幽月邸の夜

地主

『僕』編① エントランス

「……やっぱり、勝手に入るのはまずいんじゃないかな?」

「大丈夫大丈夫、人なんて住んでないって」


 重々しい木製の両開き扉を開き、屋敷の中に入る。

 照明は当然のように点いておらず、月光がある分外の方が明るいくらいだ。

 あまりの物静かさに若干の恐怖心を抱いたが、そばにいる知人に気取られないように奥に進む。


 暗闇に目を凝らすと、ここが小綺麗なエントランスホールであることがわかった。

 生温い風に揺られているシャンデリアは、こんな町外れの館ではなくご立派なホテルにでもくっついているのがお似合いなサイズだ。


「よし、キノ。さっさと行くぞ」

「行くって、どこに?」

「そんなもんは行ってから考えりゃいいのさ」


 足を止めているキノの手を取り、ホールの奥にある階段を上がる。

 キノが戸惑うのもよくわかる。外観だけでも一万坪以上の土地面積であることがわかるこの大豪邸、当てもなく突き進むには少々不安であろう。

 だが仕方ないのだ。僕は、この『幽月邸ゆうげつてい』が何坪の土地かもわからないからこそ、ここにいるようなものなのだから。


 謎に包まれた幽月邸の廊下を、震える足を押さえながら歩いている。

 キノの手前強がってはいるが、それもいつまで続くかわからない。

 幽月邸の館内は、夏なのに凍てつく夜風と漆黒の暗闇、豪華な装飾が妖しい雰囲気を演出している。

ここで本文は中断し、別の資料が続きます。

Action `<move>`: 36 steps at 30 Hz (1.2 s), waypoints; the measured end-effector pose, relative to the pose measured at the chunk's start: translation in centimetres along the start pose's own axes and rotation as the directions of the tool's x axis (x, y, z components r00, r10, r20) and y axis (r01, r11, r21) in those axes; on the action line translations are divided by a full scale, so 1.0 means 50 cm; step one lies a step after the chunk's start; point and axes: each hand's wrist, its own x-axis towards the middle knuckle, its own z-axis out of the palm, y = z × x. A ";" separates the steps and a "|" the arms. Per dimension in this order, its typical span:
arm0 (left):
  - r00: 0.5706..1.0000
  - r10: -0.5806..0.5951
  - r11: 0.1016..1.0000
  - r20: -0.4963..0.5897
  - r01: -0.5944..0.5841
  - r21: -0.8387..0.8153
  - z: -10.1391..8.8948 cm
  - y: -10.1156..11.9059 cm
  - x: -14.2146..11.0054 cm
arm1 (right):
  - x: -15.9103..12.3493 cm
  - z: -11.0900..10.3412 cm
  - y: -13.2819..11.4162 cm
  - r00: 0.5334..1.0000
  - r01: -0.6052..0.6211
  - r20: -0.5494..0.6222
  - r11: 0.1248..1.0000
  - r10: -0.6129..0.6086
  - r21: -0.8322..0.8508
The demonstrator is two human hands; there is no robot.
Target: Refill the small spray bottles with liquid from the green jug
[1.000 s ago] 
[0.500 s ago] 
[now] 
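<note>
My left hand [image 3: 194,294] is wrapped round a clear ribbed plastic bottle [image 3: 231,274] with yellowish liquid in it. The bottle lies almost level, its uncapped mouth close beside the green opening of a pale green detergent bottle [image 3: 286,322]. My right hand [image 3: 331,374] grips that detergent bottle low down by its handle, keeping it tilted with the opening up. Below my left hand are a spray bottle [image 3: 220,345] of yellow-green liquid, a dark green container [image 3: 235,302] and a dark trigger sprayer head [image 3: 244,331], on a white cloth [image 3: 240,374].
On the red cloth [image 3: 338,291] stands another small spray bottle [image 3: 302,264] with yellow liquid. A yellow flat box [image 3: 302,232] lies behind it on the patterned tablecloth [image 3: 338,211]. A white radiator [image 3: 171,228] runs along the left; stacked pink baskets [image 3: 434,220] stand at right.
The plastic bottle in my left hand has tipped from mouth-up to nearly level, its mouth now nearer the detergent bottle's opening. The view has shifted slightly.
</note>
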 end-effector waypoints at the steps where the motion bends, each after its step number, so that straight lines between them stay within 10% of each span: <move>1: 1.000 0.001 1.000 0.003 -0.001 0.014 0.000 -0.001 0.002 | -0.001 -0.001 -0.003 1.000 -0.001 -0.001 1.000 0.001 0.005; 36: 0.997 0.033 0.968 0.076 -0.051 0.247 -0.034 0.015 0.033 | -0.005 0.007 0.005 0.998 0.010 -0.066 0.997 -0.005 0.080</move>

 生半可なお化け屋敷など比べ物にならないほど、恐ろしい。

 所々みしみし軋む床も、この館の背負ってきた闇の歴史の象徴のようで踏みしめるのさえ躊躇してしまう。


「き、キノ。ちゃんと付いてきてるか……?」

「大丈夫、置いてったりしないよ」


 不安故にキノに声を掛けるが、怪談の現場のような幽月邸においてもキノは余裕そうだ。キノとは出会ってそう間もないが、底知れない雰囲気が今の僕には頼もしくもある。


「それよりりーちゃん、どこまで行けばいいの?」

「分からん……多分、どっかに書斎がーー」


 肝試しのゴール地点を口にしようとしたが、最後までは言えなかった。突然、廊下の照明が全て点いた。廊下だけでなくエントランスホールのシャンデリアも点灯し、僕はこの幽月邸に電気が通っているという衝撃の事実を知る。

 どうやら、館中の照明が点いたようだ。


「……キノぉ……」

「電気が点いて良かったじゃん。探索が捗るよ」


 確かにキノのいう通りではある。しかし、僕たちが館内に入ったとほぼ同時に照明が点くという状況に、一切の疑問も戸惑いもないとはどんな神経を持っているのだろう。


 諦めて僕が探索を再開しようとすると、追い打ちをかけるように幽月邸の奥から重厚な音楽が響いてきた。明るいクラシック音楽のようだが、この状況ではハ長調もイ短調に変わる。


「ベートーヴェンの交響曲第九の第四楽章、歓喜の歌だね。オーケーストラでもいるのかな、この邸宅に」

「なんだよ……なんなんだよこれぇ……」


 寂しい洋館に知人と2人。おまけに見計らったように点いた照明とオーケーストラ。ホラースボットとして、シチュエーションは十分だ。仕掛け人がいるのならそろそろ僕たちの前に出てきてほしい。


「き、キノ、やっぱりーー」


 帰ろう、と言いかけたとき、キノの右手が僕の口を覆う。キノは唇に人差し指を当てて、静かにするよう指図する。大人しくじぃと黙っていると、朗々としたクラシックの音響の間に、不思議な音が紛れているのに気付いた。


 カタカタカタカタと、木の床を叩く音。その音は僕たちが入ったエントランスホールから、確かに僕たちのいる方に近づいてくる。ピチャピャピャと、水滴がしたたる音を交え、正体不明の存在が這い寄る足音。町外れの暗い洋館を、這いずり回る正体不明の存在。


 この幽月邸には、僕たち以外の何かがいる。下手人の僕たちを追う、ナニカが。